> _Available data_:
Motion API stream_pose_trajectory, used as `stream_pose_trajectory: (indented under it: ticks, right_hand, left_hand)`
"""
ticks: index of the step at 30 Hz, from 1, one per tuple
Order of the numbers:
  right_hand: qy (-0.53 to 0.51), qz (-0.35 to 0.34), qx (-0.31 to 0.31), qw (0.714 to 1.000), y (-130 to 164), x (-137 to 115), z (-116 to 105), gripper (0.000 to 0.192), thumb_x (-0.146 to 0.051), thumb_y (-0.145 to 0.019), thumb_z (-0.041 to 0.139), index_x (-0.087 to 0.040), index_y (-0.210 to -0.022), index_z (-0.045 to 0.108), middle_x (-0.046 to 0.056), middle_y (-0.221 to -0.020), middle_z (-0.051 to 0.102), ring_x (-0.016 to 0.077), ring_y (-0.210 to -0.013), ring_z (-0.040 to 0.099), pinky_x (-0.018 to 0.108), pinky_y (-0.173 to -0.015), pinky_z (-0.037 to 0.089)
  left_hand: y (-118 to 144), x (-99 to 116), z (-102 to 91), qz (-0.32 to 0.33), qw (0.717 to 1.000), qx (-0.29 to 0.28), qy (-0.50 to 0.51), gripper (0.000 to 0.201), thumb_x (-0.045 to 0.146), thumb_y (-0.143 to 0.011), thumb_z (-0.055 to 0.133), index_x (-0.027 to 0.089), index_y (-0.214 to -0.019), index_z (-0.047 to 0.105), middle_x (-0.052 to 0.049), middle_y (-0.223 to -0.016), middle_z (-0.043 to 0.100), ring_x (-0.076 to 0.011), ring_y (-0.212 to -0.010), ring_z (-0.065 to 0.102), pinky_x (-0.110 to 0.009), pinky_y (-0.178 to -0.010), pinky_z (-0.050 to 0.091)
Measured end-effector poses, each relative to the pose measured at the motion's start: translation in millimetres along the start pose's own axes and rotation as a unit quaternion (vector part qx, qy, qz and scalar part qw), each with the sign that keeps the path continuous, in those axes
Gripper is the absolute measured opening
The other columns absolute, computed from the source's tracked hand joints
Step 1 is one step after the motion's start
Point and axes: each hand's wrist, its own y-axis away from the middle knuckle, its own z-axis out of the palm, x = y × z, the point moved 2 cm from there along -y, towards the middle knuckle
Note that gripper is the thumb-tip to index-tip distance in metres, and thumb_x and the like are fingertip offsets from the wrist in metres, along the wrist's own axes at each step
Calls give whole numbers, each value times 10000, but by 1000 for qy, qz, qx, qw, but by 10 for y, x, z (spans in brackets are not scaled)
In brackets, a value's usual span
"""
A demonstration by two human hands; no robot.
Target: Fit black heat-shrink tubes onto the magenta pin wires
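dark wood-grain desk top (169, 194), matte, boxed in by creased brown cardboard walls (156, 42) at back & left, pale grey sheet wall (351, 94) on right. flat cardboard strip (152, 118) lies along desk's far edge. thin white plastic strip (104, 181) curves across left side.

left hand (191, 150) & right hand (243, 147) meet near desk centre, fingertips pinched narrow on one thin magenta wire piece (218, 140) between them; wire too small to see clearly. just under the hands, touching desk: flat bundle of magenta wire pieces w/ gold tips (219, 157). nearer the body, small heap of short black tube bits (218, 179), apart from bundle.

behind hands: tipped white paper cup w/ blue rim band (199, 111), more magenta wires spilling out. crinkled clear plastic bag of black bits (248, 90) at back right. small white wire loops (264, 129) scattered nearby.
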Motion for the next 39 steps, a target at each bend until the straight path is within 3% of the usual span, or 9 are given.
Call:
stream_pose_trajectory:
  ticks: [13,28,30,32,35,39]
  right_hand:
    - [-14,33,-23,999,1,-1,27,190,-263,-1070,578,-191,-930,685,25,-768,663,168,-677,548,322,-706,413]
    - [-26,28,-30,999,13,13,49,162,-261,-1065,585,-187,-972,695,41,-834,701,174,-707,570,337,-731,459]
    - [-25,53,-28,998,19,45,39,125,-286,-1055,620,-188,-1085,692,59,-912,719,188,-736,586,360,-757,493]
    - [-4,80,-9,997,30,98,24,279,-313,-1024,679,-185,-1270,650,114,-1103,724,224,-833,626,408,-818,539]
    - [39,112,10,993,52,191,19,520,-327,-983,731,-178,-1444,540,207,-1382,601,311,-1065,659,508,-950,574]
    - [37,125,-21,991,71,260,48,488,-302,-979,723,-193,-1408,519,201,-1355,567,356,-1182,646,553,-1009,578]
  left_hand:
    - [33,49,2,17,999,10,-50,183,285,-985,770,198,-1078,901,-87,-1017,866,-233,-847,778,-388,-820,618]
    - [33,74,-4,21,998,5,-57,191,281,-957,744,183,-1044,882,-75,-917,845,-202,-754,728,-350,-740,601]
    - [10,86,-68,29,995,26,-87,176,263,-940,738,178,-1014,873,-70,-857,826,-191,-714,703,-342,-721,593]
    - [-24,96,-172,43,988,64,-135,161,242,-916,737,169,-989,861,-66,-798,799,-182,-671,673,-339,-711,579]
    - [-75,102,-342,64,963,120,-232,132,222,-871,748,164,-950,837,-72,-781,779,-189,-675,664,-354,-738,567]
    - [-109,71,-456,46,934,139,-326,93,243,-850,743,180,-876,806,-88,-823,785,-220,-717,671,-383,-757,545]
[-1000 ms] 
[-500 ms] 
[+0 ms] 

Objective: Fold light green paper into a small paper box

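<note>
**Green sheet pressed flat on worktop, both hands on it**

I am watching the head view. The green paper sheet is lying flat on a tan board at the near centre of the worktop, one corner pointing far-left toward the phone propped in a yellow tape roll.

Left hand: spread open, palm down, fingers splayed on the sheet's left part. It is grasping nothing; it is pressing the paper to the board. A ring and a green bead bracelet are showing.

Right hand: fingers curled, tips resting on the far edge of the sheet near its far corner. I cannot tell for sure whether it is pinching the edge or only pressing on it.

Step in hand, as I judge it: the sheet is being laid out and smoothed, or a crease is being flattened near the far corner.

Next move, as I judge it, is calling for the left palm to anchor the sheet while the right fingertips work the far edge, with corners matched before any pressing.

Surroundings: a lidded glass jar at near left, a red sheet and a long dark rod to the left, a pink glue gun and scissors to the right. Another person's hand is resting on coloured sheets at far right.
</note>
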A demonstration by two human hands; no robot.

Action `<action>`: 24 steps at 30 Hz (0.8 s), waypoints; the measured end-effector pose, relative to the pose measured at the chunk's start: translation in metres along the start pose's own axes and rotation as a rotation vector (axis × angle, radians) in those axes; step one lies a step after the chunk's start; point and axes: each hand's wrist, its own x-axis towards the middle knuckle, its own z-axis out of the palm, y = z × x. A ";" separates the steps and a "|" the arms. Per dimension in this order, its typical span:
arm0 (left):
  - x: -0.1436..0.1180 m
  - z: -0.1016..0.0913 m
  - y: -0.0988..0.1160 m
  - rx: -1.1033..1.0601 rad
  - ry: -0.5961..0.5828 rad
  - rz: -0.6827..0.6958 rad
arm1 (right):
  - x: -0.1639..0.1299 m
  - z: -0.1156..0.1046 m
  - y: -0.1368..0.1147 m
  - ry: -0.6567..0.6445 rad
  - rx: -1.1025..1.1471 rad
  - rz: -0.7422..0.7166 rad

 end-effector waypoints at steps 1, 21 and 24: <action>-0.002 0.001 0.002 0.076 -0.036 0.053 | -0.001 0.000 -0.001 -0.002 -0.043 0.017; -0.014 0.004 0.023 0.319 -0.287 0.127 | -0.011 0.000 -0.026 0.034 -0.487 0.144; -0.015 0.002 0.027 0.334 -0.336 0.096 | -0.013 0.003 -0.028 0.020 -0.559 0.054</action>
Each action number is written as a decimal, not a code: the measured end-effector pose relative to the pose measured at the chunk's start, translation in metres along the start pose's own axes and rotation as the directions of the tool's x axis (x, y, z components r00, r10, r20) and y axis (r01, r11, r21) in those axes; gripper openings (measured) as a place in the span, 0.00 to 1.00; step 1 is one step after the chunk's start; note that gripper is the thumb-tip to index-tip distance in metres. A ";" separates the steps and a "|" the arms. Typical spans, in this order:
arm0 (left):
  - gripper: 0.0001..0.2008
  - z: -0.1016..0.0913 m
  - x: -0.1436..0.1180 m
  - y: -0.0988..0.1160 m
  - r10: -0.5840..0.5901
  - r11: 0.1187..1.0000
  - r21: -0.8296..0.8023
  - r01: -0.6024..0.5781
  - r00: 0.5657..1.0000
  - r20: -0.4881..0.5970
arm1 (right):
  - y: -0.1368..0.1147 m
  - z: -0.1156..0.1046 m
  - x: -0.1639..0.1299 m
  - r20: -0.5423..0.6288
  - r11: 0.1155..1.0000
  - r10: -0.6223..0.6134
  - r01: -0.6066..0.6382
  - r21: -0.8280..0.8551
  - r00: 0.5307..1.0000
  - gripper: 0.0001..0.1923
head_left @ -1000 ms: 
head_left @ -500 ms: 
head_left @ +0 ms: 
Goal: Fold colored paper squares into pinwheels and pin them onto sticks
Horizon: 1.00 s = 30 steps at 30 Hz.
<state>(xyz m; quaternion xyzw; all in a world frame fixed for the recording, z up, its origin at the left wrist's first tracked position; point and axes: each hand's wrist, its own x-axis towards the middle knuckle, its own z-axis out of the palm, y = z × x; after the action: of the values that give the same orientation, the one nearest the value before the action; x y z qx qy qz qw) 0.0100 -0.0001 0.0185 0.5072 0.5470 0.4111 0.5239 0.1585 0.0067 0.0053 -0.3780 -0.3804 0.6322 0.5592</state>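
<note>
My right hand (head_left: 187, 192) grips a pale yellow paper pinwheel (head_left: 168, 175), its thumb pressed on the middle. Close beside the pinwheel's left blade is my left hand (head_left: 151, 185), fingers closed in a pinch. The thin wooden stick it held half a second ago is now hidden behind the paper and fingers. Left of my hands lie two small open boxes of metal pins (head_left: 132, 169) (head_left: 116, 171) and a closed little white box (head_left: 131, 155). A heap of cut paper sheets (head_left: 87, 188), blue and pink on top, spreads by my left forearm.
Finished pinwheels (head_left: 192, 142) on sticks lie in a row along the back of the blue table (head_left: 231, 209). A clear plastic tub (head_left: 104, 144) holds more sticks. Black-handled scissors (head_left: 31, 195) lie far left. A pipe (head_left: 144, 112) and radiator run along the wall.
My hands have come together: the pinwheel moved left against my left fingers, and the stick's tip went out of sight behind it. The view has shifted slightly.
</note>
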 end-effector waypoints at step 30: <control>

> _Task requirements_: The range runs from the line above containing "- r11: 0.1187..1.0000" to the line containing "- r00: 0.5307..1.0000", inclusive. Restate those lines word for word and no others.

> _Solution to the exercise_:
  - r11: 0.1187..1.0000
  - r21: -0.8296..0.8023
  - r01: -0.6024..0.5781
  - r00: 0.5657..1.0000
  - r20: -0.4881..0.5970
arm1 (right):
  - y: -0.1368..0.1147 m
  - z: -0.1156..0.1046 m
  - x: -0.1639..0.1299 m
  - r20: -0.5423..0.6288
  - r11: 0.1155..1.0000
  - r10: -0.6223..0.6134
  - r01: -0.6066..0.6382
  - r21: -0.8280..0.8551
  - r00: 0.5307..1.0000

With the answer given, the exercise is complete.